林鴻生倒吸了一口涼氣,臉色瞬間陰沉如水。
他當然明白這份被動過手腳的名單意味著什麼。
第一期進修班的三十個名額,全是從全國各地軍工廠抽調來的核心骨幹,這是國家重工業未來的火種!
一旦被人在最核心的課堂裡安插了敵特,這無異於拉著整個共和國的工業底盤在火藥桶上跳舞。
“嬌嬌,既然你懷疑這三個人有問題,”
林鴻生壓低聲音,一連串的逼問透著毫不掩飾的殺機,
“那他們費這麼大周折,由部裡的內鬼親自洗白履歷塞進來,圖什麼?衝你來的?想刺殺你這個總工?”
“刺殺我?”
林嬌玥指尖在名單那三個刺眼的紅圈上輕輕劃過,嘴角的弧度帶著幾分嘲弄與狂傲。
“爹,您把這幫蟄伏的耗子想得太簡單了。如果只是為了殺我,在衚衕口放冷槍、或者在火車上動手,都比混進全是高階安保的進修班要容易得多。”
她頓了頓,深邃的目光靜靜落在桌面上那幾本厚重的《鑄造》和《熱處理》標準手冊上。
“一旦這批人進了進修班,他們能接觸到的,就不只是我林嬌玥這個人了。”
林嬌玥的聲音慢了下來,透著一種洞穿一切的理智與冷酷,
“他們能看到我們的核心引數、看到最新的實驗流程、摸到最精密的儀器使用記錄。如果我是藏在暗處的敵特,比起冒險刺殺一個專家,我更願意往這個最高級別的培訓班裡,塞進一雙眼睛,和一雙手。”
“眼睛,用來看懂我們的工業底牌。”
“手,用來抄走我們的核心圖紙。”
“必要的時候,這雙手還能用來毀掉整個實驗室,徹底掐斷這批即將被重新塑造的技術骨幹的命脈!”

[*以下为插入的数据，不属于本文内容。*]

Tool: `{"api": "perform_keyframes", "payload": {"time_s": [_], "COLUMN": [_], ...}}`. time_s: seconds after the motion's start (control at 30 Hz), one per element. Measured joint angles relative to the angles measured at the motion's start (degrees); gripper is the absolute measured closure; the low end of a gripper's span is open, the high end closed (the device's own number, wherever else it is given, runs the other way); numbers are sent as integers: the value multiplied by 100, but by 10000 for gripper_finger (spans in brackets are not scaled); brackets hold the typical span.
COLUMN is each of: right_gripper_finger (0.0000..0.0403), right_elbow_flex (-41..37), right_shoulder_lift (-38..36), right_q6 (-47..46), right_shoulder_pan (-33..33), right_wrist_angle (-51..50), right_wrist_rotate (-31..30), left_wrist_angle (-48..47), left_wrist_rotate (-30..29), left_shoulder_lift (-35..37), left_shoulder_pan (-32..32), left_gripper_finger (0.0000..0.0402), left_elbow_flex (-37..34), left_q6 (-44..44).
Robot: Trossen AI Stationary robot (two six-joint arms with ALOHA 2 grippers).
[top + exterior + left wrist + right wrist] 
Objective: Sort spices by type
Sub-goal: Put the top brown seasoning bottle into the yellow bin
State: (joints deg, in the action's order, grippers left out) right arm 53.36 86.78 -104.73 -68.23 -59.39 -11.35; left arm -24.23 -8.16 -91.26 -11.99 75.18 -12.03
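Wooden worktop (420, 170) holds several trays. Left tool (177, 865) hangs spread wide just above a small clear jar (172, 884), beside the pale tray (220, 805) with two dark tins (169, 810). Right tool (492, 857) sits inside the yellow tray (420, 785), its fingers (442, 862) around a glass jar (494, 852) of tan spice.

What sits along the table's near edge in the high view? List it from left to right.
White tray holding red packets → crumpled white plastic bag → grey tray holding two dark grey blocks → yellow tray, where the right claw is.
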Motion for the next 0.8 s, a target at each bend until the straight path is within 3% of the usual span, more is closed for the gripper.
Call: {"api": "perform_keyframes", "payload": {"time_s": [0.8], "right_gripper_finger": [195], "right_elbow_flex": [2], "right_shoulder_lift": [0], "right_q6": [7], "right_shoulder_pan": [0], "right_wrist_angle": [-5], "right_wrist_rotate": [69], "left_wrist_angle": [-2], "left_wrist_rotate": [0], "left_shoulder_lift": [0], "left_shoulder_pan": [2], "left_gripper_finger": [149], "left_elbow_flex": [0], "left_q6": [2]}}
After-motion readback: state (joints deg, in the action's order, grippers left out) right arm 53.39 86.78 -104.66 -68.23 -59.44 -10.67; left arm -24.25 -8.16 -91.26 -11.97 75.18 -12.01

屋裡安靜了一瞬。只有牆上的掛鐘在發出“滴答滴答”的聲響。
林鴻生越想越覺得脊背發涼,冷汗順著鬢角滲了出來:
“既然這麼兇險,那我們決不能坐以待斃!這事得立刻通報張局長和反間諜司,首接派人把這三個釘子拔了!”
“不能首接抓。”
林嬌玥端起桌上己經放溫的核桃露,輕輕抿了一口,冷靜得像個正在做數理推演的局外人。
“為什麼不抓?”林鴻生急了,“留著他們過年嗎?”
“第一,我們現在只有推測,沒有實質性的通敵證據;第二,現在拿人,一定會打草驚蛇。一旦我們動手拔了這幾根小釘子,部裡那條手握大權、給他們批條子的‘大魚’,立刻就會縮回深水區,把首尾處理得乾乾淨淨。”
林嬌玥雙手交叉墊在下巴上,眼底閃過一絲捕獵者般的寒芒。
“爹,您難道忘了我在張局長面前,為這個進修班立下的唯一鐵律了嗎?”
林鴻生一愣,腦子裡飛速閃過在兵工總局述職的畫面,脫口而出:
“實操考核!”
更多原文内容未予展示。